22 experts de l’histoire récente du Pays basque ont préparé, à la demande du Victims Memorial Center et de la Fondation Fernando Buesa, un glossaire de 66 concepts sur lesquels la violence de l’ETA a tourné

Trois hommes d'ETA cagoulés lors d'un message audiovisuel diffusé par le ...

Trois hommes d’ETA cagoulés lors d’un message audiovisuel diffusé à la télévision publique basque.
LE MONDE

La Conflit basque, binôme répété ad nauseam dans le discours d’indépendance, constitue un « mythe politique » articulé par l’ETA et son bras politique et social pour justifier la violence terroriste en Espagne. L’historien et membre du Memorial Center for the Victims of Terrorism Ral Romo synthétise en seulement deux minutes un concept central de la souveraineté basque dans le glossaire avec jusqu’à 66 termes développés par une vingtaine de spécialistes en histoire et droit contemporains. Le conflit basque éculé n’était pas seulement, comme le dit Romo, un concept promu par le groupe et son environnement, mais même le Lehendakari Juan Jos Ibarretxe s’est fait sien pour justifier le droit de décider d’Euskadi.

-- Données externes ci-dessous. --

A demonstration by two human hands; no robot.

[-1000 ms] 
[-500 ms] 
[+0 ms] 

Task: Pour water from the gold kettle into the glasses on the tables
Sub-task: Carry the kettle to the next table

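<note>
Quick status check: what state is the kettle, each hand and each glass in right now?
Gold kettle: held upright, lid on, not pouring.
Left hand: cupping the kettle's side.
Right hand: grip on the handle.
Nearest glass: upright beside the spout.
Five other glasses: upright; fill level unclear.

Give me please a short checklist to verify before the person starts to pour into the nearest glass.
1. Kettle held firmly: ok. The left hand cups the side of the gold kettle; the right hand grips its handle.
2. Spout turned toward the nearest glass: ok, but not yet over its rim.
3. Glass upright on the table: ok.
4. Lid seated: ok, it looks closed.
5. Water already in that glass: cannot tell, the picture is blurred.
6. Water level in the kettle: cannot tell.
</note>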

Romo place l’engagement de l’ETA et de la gauche dans le soi-disant «conflit politique» comme une ressource dialectique basée sur le arrestation à Bidart en mars 1992 de la direction de l’ETA faite par Jos Luis lvarez Santacristina «Txelis», Jos Javier Zabaleta Elsegi «Baldo», Francisco Mgica Garmendia «Paquito» et Jos Arregi Erostarbe «Fitti». Une opération de police qui a décapité le groupe terroriste mais n’a pas empêché sa réactivation avec des méthodes encore plus sanglantes et l’application après l’approbation de la Présentation Oldartzen ou «socialisation de la souffrance» qui a été activée par la gauche nationaliste et a appliqué l’ETA à partir de 1994.

«Le conflit basque était un mythe politique pour attribuer l’initiation de la violence à l’autre et, de cette manière, justifier la violence défensive « , affirme l’historien basque. Un concept qui a eu son » stade d’or « à partir des années 90 et dont l’usage s’est répandu. En fait, le Lehendakari Juan Jos Ibarretxe a eu recours au » politicien du conflit « pour défendre sa proposition pour Nouveau statut basque ou «plan Ibarretxe» qui a été approuvé par le Parlement basque et rejeté avant d’être traité au Congrès en 2005. Le Lehendakari a condamné le terrorisme de l’ETA et a compris qu’il était préjudiciable à la résolution du «conflit politique» entre Euskadi et «l’État espagnol « .

Le Victims Memorial Center dirigé par le journaliste et enquêtér Florencio Domnguez a activé dans glosariovt.com non seulement des explications détaillées de 66 concepts fondamentaux pour connaître l’histoire de plus près mais fournit également des références bibliographiques pour l’approfondir. Domnguez a expliqué dans la présentation de ce glossaire audiovisuel qu’il existe «66 termes d’usage quotidien ou dans les médias», dont ils veulent diffuser la précision «en pensant aux plus jeunes qui ne connaissaient pas le terrorisme».